> [Task] Locate the line that contains "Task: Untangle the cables". Copy it and every following line through the end of the records, exactly, and include nothing else.

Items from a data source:
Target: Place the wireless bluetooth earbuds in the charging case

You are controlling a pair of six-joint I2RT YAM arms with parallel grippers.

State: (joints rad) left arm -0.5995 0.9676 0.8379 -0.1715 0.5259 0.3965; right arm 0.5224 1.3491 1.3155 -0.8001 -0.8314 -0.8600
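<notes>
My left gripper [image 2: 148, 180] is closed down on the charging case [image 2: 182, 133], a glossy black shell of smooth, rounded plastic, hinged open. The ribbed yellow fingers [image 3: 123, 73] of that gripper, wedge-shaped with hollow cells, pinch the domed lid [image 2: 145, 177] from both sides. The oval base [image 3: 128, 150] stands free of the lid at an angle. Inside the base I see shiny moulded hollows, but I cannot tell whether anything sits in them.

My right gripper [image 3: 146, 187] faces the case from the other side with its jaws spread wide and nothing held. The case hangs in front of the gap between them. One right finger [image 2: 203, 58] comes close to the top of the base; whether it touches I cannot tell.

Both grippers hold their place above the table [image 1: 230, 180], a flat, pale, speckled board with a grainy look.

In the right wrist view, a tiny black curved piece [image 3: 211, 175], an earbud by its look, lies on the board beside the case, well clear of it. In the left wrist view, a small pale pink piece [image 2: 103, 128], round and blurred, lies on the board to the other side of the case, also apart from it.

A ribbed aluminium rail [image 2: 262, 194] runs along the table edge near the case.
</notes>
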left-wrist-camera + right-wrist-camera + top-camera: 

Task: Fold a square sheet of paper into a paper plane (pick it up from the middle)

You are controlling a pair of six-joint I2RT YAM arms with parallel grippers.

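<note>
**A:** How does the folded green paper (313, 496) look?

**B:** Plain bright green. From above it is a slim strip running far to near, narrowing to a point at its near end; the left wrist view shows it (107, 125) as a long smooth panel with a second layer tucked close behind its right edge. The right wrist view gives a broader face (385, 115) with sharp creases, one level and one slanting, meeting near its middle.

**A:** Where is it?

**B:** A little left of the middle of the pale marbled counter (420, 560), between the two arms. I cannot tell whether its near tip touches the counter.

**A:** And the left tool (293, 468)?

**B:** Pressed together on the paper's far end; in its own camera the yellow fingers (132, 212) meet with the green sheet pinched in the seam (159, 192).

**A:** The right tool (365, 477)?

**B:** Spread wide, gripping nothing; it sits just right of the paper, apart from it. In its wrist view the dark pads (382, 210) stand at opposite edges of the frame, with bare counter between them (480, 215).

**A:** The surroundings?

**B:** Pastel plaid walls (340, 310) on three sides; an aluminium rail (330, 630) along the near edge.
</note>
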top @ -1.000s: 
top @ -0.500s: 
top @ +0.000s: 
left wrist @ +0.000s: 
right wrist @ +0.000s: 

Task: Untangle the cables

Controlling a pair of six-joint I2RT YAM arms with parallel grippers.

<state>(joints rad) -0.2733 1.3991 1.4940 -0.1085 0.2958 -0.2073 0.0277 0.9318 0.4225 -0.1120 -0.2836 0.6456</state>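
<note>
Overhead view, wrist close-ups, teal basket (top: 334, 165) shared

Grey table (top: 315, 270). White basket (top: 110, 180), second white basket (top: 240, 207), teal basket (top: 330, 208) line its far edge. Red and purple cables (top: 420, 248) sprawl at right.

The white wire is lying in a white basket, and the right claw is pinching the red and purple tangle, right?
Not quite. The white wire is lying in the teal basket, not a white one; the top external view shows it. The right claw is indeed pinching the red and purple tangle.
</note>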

> [Answer area]
Task: Untangle the cables

Controlling a pair of six-joint I2RT YAM arms with parallel grippers.

<state>(joints rad) -0.2733 1.3991 1.4940 -0.1085 0.2958 -0.2073 0.0277 0.9318 0.4225 -0.1120 -0.2836 0.6456</state>
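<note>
Overhead view, wrist close-ups, teal basket (top: 334, 165) shared

Grey table (top: 315, 270). White basket (top: 110, 180), second white basket (top: 240, 207), teal basket (top: 330, 208) line its far edge. Red and purple cables (top: 420, 248) sprawl at right.

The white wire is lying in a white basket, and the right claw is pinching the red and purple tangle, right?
Not quite. The white wire is lying in the teal basket, not a white one; the top external view shows it. The right claw is indeed pinching the red and purple tangle.
</note>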

No additional output will be produced.